PROBLEM STATEMENT - The count of lines below that include the string "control" is the whole answer.

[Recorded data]
==========
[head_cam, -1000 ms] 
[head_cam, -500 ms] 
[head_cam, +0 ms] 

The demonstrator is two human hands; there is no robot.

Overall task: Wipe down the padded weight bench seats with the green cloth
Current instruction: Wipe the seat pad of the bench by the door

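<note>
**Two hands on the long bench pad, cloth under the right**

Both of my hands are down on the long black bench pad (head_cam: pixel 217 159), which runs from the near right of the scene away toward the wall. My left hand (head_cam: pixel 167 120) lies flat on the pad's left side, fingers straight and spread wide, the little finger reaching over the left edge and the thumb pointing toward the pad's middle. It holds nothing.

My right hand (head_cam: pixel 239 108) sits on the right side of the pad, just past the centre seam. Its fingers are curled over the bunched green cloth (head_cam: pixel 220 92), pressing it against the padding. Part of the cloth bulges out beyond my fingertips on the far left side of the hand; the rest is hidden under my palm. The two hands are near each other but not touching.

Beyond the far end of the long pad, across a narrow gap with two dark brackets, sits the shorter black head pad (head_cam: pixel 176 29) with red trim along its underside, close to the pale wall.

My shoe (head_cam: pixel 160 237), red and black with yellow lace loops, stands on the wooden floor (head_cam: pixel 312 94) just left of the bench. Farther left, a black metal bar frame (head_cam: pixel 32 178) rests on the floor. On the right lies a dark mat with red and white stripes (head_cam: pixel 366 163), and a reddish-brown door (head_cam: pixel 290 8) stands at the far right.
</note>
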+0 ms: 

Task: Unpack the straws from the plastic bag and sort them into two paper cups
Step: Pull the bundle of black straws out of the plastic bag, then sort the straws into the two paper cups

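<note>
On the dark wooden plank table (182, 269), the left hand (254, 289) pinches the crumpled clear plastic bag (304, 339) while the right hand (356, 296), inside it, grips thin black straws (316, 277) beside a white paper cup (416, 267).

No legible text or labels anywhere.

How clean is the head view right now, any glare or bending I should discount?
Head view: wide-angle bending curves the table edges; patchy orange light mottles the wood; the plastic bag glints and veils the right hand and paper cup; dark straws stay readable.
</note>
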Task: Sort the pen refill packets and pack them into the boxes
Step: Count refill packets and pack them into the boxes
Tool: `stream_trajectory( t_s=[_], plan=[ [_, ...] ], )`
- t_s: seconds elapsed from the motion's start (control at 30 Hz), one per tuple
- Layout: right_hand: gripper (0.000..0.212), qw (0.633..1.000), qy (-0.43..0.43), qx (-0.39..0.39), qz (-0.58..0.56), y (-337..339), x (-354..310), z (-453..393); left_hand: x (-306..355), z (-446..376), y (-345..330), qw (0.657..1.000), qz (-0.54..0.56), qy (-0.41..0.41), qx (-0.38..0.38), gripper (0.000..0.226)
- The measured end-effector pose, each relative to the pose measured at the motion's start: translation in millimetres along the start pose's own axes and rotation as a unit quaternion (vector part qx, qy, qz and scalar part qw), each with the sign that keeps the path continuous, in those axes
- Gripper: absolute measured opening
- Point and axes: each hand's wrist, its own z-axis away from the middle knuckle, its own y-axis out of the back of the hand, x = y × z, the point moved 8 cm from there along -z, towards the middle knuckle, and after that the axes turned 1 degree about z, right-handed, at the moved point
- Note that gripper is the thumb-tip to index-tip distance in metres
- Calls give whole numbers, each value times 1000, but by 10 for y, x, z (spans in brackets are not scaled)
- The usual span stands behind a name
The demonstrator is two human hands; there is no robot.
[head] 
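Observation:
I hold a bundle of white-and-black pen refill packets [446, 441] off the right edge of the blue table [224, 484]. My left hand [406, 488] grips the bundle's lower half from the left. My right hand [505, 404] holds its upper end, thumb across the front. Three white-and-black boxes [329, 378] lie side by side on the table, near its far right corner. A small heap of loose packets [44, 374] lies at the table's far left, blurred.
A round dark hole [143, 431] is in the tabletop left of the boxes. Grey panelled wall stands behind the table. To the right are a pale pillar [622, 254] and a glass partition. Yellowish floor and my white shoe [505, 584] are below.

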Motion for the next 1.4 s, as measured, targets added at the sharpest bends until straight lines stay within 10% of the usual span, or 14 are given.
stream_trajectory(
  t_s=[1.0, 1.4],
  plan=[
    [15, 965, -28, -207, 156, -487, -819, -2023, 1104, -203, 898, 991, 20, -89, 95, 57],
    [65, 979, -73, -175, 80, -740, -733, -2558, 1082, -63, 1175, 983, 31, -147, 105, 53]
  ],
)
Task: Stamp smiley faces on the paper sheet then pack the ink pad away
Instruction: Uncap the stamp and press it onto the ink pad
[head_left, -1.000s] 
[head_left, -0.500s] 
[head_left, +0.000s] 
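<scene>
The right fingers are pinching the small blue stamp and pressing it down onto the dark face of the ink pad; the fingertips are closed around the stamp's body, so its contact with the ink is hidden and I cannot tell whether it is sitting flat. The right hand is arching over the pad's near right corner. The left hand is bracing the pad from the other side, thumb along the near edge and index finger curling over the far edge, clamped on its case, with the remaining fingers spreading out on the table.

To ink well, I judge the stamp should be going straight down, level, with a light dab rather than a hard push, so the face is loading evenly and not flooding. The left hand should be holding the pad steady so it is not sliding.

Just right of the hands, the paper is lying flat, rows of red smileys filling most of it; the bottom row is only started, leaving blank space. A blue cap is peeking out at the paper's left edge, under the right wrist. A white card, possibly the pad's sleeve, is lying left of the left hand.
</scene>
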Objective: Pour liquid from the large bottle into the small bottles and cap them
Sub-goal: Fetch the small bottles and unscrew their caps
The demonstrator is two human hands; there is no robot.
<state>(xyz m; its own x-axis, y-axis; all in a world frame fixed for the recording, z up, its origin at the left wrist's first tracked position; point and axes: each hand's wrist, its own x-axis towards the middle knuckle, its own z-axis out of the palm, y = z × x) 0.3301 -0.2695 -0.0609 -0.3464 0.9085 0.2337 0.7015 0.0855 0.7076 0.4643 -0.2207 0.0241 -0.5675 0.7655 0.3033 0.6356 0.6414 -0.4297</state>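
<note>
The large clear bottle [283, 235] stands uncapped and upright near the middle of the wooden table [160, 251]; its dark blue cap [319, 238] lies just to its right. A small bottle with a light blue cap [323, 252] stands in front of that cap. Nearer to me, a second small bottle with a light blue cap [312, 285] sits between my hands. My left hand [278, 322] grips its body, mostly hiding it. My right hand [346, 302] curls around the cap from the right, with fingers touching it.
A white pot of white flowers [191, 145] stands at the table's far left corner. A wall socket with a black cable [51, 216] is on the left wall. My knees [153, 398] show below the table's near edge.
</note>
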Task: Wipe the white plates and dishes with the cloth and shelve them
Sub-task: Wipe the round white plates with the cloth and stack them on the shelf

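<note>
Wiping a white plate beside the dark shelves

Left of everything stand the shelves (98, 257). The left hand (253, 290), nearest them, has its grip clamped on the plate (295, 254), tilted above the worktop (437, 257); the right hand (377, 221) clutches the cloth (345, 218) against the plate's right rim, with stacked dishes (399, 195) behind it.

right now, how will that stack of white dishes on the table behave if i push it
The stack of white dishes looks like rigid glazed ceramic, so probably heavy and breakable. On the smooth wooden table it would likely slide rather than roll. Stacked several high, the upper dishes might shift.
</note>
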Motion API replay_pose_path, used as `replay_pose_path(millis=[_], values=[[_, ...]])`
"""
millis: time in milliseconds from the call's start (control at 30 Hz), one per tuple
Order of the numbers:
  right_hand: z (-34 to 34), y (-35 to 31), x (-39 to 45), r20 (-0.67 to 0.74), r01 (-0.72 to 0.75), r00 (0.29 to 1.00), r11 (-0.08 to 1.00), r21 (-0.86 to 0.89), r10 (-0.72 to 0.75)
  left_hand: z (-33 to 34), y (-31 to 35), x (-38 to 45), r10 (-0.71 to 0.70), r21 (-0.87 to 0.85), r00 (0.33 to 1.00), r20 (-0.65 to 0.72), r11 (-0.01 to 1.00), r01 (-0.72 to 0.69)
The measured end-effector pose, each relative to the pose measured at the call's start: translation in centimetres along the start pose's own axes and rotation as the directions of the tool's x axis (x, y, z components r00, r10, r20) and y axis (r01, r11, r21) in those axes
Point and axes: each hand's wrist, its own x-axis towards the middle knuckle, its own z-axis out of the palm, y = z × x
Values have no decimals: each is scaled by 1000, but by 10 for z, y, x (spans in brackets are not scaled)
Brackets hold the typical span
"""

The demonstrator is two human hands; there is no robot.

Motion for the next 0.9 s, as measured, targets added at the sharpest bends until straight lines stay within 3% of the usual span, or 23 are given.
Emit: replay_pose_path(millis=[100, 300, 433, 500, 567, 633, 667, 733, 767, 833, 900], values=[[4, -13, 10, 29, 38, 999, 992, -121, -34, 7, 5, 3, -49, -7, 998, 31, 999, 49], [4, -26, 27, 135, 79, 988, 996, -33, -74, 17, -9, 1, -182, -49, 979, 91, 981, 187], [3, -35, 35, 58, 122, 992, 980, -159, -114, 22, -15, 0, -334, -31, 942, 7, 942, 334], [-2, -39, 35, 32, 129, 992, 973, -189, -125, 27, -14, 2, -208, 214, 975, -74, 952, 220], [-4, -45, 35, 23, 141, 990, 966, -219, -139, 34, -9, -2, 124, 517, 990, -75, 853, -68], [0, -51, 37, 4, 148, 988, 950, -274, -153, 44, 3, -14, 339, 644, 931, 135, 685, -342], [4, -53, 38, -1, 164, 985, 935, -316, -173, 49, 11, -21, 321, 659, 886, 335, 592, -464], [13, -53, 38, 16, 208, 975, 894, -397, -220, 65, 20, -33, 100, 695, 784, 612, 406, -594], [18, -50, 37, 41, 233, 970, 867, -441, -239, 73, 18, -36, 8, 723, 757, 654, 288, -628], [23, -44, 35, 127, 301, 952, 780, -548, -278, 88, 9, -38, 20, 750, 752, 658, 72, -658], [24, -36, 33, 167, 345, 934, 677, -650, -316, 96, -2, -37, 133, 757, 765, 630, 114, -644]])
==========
ANSWER SPACE - 2